In Joseph Heller’s wonderful novel of bureaucracy at war, “Catch-22,” Major Major — promoted to major while still in boot camp by an IBM machine with a “sense of humor almost as keen as his father’s” — is portrayed as a staunch farm-state conservative who believes federal subsidies are a sign of despicable creeping socialism … except for farm subsidies, of course, which are ordained by God.
The joke is all the funnier because, in real life, many who rail against wasteful government programs suddenly grow quiet when you bring up a subsidy that directly benefits them.
Unfortunately, it appears many of America’s electronic broadcasters are about to fall into a similar snare.

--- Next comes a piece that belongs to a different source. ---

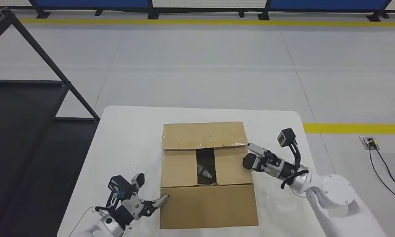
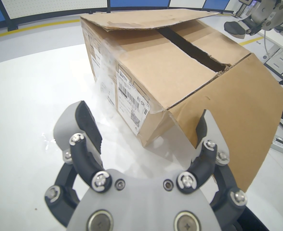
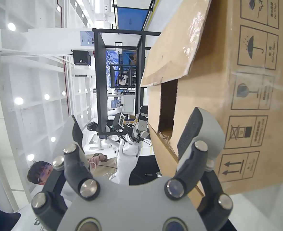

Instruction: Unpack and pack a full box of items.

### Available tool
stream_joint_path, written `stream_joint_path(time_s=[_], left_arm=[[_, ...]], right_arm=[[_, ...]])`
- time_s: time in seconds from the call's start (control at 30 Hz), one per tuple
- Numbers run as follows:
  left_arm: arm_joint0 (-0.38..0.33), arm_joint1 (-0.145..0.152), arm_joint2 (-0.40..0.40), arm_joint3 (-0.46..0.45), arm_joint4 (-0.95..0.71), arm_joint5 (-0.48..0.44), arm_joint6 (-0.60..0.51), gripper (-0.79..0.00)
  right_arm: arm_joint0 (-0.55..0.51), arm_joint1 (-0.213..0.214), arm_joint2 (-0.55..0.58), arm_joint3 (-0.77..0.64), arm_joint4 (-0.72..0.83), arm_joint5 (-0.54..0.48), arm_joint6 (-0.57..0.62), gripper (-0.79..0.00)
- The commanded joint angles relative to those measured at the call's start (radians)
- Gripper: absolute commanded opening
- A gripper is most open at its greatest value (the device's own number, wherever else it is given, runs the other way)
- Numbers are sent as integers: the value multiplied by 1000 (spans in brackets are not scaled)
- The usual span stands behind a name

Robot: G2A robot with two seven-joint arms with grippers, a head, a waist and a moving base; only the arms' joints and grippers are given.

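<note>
Table (image 1: pixel 123 144) carries one thing: the box (image 1: pixel 233 168), mid-table and square to the robot. I reckon that's so each arm gets its own side.

Near flap (image 1: pixel 208 207) is folded out toward the robot, far flap (image 1: pixel 203 134) is half lifted, and the side flaps (image 1: pixel 179 168) lie flat inward. So it's partly unsealed; by my read, unpacking hasn't begun.

Right claw (image 1: pixel 249 157) is at the box's right side by the top edge, turned sideways, jaws apart, nothing held. Its wrist view puts that edge between the fingers (image 3: pixel 204 131). It looks lined up to take the right side flap, but I can't confirm contact.

Left claw (image 1: pixel 151 192) is at the near-left corner, low over the table, jaws apart, empty, with the corner just ahead of them. It's probably there to steady the box or catch the near flap. I can't tell if it's touching.

Writing: a white shipping label (image 2: pixel 131 99) with barcode and printed lines on the left wall. The right wall has a column of black handling pictograms (image 3: pixel 249 97) with captions, under clear tape. Both are legible, but I'm not quoting print.

Gap (image 1: pixel 206 158) between the side flaps shows a dark interior and one pale item (image 1: pixel 205 171), too small to name.
</note>
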Motion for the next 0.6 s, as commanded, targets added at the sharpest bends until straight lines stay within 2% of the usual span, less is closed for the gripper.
stream_joint_path(time_s=[0.0,0.2,0.57], left_arm=[[0,0,0,0,0,0,0,0],[0,0,0,0,0,0,0,0],[0,0,0,0,0,0,0,0]], right_arm=[[-1,-4,-15,-14,6,18,-29,0],[66,-23,-77,22,6,88,-129,0],[176,-59,-144,99,41,95,-276,0]])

This week, Sen. Mary Landrieu, D-La., took the occasion of an appearance before the National Association of Broadcasters annual trade show here in Las Vegas to announce a bill she’s co-sponsoring with Sen. Ted Stevens, R-Alaska, that would make some radio and TV station workers eligible for government-provided food, water and fuel while covering catastrophes such as Hurricane Katrina.
When the hurricane struck New Orleans, only one television station, WWL-TV, remained on the air, thanks to the foresight of the station’s owners when they invested in upgrades to their outdoor equipment, Sen. Landrieu explained. Those broadcasts were critical to keeping police and firefighters up-to-date on where they were needed, the senator said.
“Without the broadcasts, they could not have done their jobs,” Sen. Landrieu told a receptive audience of broadcasters.
But issuing the blue-shirted wretches of the press fancy new hats and credentials that make them quasi-government agents — the way airline pilots are now being dubbed “federal flight deck officers” — is unnecessary and unwise.
Are electronic broadcasters suddenly so strapped for cash that they can’t afford to make their own upgrades, as the owners of WWL-TV New Orleans did? Do they really want to enter into a “partnership” in which it’s assumed the government can access their facilities to promote whatever message they consider “best for the public order” during hurricanes or terror attacks — rather than jealously guarding the independence of the news?
Government subsidies always, always, always come with strings attached. Where do you suppose the federal government got the leverage to impose “model” helmet laws and seat belt laws and drunken driving laws on the states, not to mention “No Child Left Behind”?
Federal subsidies to the media are a very, very bad idea.
And if commentators on radio and TV remain silent because they already do not feel free to say so, that’s disturbing in and of itself.